The IEA, energy watchdog to the richest industrialized countries founded after the oil shocks of the 70s, estimates $ 16 tn is needed to keep up with energy demand over the next 25 years. But that target isn't being met, it warns.
"Investments are not keeping up with world demand," Mandil said.

In his meeting, he said global oil production capacity has plummeted from 10 mm bpd 15 years ago to less than 2 mm today.
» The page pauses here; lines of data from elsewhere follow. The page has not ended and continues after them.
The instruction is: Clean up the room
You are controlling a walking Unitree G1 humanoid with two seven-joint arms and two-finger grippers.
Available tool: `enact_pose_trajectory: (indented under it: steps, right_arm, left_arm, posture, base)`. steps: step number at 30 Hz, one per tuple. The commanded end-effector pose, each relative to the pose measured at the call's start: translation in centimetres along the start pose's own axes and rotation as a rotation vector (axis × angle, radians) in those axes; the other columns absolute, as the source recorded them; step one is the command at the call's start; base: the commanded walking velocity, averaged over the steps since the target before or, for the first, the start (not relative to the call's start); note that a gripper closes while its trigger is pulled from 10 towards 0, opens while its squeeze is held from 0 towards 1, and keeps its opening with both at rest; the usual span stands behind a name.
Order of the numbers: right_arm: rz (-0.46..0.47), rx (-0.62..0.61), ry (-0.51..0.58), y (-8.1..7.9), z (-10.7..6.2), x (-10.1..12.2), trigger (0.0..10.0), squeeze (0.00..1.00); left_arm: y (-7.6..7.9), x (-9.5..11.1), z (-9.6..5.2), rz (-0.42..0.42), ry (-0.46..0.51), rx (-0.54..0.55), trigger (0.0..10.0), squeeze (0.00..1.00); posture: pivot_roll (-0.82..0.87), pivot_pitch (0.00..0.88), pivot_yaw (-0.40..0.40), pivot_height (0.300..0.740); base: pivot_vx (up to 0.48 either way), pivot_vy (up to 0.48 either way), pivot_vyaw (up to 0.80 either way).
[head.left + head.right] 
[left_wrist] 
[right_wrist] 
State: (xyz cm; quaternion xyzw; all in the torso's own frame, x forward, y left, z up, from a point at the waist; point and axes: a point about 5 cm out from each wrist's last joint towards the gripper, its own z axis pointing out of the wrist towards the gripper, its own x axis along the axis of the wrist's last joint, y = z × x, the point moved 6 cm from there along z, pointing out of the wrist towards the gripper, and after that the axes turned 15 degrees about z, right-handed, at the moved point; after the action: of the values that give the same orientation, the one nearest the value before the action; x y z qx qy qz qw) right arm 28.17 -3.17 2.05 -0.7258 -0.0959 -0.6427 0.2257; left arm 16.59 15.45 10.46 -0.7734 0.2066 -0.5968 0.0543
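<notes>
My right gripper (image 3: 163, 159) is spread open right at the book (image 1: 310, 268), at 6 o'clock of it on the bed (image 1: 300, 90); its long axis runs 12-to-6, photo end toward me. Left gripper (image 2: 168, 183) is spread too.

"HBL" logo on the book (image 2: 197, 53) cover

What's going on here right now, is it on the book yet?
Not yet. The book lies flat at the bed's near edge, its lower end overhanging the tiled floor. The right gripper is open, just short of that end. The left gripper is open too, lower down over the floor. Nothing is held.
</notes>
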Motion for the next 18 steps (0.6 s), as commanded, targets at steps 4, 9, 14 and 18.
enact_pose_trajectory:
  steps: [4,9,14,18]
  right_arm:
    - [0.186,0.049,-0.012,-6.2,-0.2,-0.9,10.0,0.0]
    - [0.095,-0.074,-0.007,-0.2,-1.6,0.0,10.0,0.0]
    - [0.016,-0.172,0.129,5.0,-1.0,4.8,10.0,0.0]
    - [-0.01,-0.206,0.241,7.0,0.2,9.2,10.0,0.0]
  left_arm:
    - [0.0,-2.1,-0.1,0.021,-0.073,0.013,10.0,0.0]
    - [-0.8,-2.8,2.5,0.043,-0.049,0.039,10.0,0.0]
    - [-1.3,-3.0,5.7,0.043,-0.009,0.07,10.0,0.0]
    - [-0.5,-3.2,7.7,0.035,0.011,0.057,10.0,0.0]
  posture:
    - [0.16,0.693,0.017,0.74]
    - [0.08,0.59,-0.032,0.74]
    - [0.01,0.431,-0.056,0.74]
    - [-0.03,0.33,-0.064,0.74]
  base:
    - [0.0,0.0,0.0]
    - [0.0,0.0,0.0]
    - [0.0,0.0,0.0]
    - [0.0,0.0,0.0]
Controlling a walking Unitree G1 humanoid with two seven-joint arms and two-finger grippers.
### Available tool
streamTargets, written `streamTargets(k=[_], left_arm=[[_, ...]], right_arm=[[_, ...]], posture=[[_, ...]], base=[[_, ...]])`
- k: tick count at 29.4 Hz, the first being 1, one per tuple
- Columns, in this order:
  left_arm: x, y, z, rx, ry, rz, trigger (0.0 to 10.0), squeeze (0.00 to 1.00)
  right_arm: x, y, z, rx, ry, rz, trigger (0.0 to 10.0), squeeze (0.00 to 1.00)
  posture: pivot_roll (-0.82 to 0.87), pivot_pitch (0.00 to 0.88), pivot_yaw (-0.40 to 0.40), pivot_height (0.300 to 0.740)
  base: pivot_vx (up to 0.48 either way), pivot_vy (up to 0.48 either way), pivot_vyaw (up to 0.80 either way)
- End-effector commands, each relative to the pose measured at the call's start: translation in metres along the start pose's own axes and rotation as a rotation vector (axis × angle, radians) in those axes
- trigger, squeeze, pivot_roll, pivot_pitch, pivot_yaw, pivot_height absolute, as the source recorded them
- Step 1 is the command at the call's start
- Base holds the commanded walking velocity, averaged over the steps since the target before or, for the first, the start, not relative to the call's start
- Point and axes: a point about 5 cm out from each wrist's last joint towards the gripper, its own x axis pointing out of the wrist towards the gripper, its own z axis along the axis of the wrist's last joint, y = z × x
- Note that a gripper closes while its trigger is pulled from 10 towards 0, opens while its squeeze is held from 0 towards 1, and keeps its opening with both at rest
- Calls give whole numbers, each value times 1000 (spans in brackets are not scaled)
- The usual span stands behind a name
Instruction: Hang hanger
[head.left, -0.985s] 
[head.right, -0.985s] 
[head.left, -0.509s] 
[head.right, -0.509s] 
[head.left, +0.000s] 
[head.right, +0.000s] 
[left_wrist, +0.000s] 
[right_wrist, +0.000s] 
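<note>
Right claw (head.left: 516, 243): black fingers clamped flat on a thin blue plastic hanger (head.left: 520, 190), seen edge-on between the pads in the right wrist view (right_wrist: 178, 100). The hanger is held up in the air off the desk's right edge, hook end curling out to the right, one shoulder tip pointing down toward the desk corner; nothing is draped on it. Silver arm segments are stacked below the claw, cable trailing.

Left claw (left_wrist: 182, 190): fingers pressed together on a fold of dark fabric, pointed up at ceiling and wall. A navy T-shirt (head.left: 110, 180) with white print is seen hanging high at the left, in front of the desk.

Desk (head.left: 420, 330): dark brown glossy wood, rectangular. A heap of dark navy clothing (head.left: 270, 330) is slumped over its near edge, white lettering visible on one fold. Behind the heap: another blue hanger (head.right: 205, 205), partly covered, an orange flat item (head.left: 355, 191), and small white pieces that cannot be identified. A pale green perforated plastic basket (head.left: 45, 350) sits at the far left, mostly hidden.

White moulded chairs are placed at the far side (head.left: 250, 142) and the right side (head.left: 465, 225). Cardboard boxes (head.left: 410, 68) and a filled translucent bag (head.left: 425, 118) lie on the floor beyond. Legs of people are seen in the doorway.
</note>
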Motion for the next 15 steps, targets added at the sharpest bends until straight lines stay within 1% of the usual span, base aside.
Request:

Refineries face a similar decline to no spare capacity from 20 mm bpd, and there's very little extra electricity generation or transmission capacity, Mandil said.
One reason for the lower investment is that oil companies are either barred or face tough barriers to some of the world's richest oil provinces.

Mandil called on Russia, Mexico and the Middle East to further open oil markets, including upstream exploration and downstream refining operations.
The IEA will continue its dialogue with the top producers of the Organization of Petroleum Exporting Countries, meeting with them in Kuwait, he said.